_The problem:_ The data below is to be set down exactly.
----- Recorded data -----
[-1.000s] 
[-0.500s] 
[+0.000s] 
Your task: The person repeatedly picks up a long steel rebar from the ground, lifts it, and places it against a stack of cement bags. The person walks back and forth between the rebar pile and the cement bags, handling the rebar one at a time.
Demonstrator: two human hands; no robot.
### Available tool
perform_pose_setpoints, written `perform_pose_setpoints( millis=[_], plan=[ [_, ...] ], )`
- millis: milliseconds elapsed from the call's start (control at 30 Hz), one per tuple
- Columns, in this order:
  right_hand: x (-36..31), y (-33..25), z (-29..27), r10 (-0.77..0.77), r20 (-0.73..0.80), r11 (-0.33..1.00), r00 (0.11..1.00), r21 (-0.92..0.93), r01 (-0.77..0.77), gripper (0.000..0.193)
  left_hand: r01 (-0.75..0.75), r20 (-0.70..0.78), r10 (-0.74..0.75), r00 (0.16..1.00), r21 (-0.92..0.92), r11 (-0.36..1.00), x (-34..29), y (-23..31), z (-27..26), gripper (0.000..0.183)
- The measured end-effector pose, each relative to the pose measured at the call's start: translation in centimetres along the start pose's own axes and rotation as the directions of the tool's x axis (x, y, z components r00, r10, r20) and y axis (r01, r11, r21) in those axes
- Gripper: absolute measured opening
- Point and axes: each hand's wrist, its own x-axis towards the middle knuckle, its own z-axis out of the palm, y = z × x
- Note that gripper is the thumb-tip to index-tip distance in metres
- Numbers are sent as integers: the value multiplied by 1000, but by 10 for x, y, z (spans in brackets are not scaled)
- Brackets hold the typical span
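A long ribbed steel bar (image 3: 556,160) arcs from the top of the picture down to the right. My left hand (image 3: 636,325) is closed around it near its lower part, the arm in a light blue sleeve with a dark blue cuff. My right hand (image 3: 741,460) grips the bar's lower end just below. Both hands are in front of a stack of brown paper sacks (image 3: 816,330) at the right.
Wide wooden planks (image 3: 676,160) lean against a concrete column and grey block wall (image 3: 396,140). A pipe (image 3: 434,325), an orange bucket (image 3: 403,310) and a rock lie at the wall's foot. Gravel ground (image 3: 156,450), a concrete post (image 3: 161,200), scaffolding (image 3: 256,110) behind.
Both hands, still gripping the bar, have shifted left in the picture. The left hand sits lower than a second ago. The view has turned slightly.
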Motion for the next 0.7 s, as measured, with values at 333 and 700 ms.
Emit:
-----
_Result of the task:_
[-1.000s] 
[-0.500s] 
[+0.000s] 
Your task: The person repeatedly picks up a long steel rebar from the ground, lifts it, and places it against a stack of cement bags. The person walks back and forth between the rebar pile and the cement bags, handling the rebar one at a time.
Demonstrator: two human hands; no robot.
### Available tool
perform_pose_setpoints, written `perform_pose_setpoints( millis=[_], plan=[ [_, ...] ], )`
- millis: milliseconds elapsed from the call's start (control at 30 Hz), one per tuple
- Columns, in this order:
  right_hand: x (-36..31), y (-33..25), z (-29..27), r10 (-0.77..0.77), r20 (-0.73..0.80), r11 (-0.33..1.00), r00 (0.11..1.00), r21 (-0.92..0.93), r01 (-0.77..0.77), gripper (0.000..0.193)
  left_hand: r01 (-0.75..0.75), r20 (-0.70..0.78), r10 (-0.74..0.75), r00 (0.16..1.00), r21 (-0.92..0.92), r11 (-0.36..1.00), x (-34..29), y (-23..31), z (-27..26), gripper (0.000..0.183)
- The measured end-effector pose, each relative to the pose measured at the call's start: translation in centimetres along the start pose's own axes and rotation as the directions of the tool's x axis (x, y, z components r00, r10, r20) and y axis (r01, r11, r21) in those axes
- Gripper: absolute measured opening
- Point and axes: each hand's wrist, its own x-axis towards the middle knuckle, its own z-axis out of the palm, y = z × x
- Note that gripper is the thumb-tip to index-tip distance in metres
- Numbers are sent as integers: the value multiplied by 1000, but by 10 for x, y, z (spans in brackets are not scaled)
- Brackets hold the typical span
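A long ribbed steel bar (image 3: 556,160) arcs from the top of the picture down to the right. My left hand (image 3: 636,325) is closed around it near its lower part, the arm in a light blue sleeve with a dark blue cuff. My right hand (image 3: 741,460) grips the bar's lower end just below. Both hands are in front of a stack of brown paper sacks (image 3: 816,330) at the right.
Wide wooden planks (image 3: 676,160) lean against a concrete column and grey block wall (image 3: 396,140). A pipe (image 3: 434,325), an orange bucket (image 3: 403,310) and a rock lie at the wall's foot. Gravel ground (image 3: 156,450), a concrete post (image 3: 161,200), scaffolding (image 3: 256,110) behind.
Both hands, still gripping the bar, have shifted left in the picture. The left hand sits lower than a second ago. The view has turned slightly.
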Motion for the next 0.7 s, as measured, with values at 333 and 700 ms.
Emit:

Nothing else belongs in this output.